The author of The Age of Surveillance Capitalism, Shoshana Zuboff, said Sandberg is as responsible as anyone for what Zuboff believes is one of Big Tech’s most insidious inventions: the collection and organization of data on behavior and preferences from social media users. For years, Facebook has shared user data not only with advertisers, but also with business partners.

Sandberg did this, Zuboff wrote, “through the artful manipulation of Facebook’s culture of intimacy and sharing.”

Zuboff calls Sandberg the “Typhoid Mary” of surveillance capitalism, the term for profiting from the collection of data from social media users’ online behavior, likes, shares, and relationships.

“Sheryl Sandberg may consider herself a feminist, but her decisions at Meta made social media platforms less safe for women, people of color and even threatened the American electoral system. Sandberg had the power to take action for fourteen years but consistently chose not to,” said Shaunna Thomas, co-founder of UltraViolet, a gender justice organization that is calling for Sandberg’s resignation, in an emailed comment on Wednesday.

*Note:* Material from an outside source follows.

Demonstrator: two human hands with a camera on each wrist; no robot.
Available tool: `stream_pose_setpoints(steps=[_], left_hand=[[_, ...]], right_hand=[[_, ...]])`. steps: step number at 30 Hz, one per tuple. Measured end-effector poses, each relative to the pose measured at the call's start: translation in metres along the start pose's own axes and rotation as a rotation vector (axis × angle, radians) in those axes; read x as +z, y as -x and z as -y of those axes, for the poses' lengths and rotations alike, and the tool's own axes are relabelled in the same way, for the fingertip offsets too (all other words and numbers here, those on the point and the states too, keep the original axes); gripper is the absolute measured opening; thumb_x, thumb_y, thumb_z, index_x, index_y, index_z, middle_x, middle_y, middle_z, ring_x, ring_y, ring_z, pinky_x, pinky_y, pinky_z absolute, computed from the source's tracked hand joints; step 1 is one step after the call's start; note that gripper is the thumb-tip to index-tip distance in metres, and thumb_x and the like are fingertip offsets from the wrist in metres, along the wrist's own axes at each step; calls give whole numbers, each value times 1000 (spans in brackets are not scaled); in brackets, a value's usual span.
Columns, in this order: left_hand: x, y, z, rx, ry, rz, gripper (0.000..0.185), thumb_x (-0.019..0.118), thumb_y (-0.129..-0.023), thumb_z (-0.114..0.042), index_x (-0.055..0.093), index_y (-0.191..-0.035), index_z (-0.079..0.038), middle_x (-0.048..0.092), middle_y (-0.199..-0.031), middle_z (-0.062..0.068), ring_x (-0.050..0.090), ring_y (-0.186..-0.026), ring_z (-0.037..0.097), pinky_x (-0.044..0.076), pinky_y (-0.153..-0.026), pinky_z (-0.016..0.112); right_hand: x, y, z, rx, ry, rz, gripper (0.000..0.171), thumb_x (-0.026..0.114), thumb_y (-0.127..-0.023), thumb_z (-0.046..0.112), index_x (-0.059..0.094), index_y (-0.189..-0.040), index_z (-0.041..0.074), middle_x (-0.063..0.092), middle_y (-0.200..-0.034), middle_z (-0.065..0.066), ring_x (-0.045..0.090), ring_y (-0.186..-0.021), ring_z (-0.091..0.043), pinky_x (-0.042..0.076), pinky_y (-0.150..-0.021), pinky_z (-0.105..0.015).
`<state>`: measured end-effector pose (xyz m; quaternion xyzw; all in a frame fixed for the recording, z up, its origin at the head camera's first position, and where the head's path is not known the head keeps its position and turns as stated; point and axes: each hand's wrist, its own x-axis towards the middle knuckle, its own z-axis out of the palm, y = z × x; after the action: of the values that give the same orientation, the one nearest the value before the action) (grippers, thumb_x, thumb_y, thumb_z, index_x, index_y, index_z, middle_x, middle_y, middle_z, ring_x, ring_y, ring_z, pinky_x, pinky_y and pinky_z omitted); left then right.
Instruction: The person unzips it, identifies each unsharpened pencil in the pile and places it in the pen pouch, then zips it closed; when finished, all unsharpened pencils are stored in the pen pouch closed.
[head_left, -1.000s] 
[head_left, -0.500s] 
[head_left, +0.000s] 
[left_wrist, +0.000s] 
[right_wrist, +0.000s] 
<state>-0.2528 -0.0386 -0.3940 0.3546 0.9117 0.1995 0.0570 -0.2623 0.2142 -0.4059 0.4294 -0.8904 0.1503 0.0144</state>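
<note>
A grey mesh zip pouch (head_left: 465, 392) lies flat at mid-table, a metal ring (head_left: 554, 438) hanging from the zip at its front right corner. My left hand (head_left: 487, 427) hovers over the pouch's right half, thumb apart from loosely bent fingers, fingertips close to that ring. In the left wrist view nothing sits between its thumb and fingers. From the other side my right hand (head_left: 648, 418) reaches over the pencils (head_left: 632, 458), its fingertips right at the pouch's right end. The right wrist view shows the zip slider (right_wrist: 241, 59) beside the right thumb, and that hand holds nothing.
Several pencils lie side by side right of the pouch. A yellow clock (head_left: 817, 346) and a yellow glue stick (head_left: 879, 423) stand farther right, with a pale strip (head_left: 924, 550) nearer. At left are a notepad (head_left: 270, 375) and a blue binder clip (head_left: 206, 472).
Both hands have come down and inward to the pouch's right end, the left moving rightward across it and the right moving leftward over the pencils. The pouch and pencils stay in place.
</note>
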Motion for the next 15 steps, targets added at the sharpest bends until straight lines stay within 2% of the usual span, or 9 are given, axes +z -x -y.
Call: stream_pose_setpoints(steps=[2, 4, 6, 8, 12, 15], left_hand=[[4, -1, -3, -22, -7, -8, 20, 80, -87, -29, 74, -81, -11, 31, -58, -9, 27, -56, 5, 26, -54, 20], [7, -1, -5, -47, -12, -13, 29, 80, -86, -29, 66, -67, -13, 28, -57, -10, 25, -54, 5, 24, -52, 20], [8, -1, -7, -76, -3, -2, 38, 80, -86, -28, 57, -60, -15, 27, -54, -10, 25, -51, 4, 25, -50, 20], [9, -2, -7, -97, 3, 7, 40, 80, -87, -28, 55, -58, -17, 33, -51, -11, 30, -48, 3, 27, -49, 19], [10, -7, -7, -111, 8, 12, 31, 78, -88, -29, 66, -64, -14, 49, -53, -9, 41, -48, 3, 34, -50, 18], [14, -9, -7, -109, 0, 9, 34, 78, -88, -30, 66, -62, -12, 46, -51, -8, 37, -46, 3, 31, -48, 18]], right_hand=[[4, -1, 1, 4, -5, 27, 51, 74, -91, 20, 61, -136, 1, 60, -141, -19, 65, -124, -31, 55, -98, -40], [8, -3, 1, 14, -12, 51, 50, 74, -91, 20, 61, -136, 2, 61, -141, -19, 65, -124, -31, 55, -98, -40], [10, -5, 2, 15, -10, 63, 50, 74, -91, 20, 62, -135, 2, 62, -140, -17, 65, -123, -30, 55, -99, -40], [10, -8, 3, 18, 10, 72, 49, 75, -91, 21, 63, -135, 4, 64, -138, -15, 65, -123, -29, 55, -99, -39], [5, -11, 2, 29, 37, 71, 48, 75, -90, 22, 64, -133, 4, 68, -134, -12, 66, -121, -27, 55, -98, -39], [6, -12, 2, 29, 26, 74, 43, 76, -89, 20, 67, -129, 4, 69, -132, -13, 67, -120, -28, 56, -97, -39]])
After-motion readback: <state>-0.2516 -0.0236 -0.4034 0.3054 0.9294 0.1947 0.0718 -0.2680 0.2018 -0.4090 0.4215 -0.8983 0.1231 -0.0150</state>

Sandberg has had some public missteps at the company, including her attempt to deflect blame from Facebook for the Jan. 6, 2021 riot in the US Capitol. In an interview later that same month, streamed by Reuters, she said she thinks the day’s events were “largely organized on platforms that don’t have our abilities to stop hate, don’t have our standards and don’t have ours.” Transparency.”

However, internal documents revealed later that year by whistleblower Frances Haugen showed that Facebook’s own employees were concerned about the company’s halting and often reversed response to rising extremism in the US sparked by the events of March 6 and 10 January culminated.

“Didn’t we have enough time to figure out how to conduct the discourse without enabling violence?” one staffer wrote to an internal message board at the height of the turmoil on Jan. 6. “We’ve been stoking this fire for a long time and shouldn’t be surprised it’s now out of control.”

AP Technology Writer Frank Bajak in Boston contributed to this story.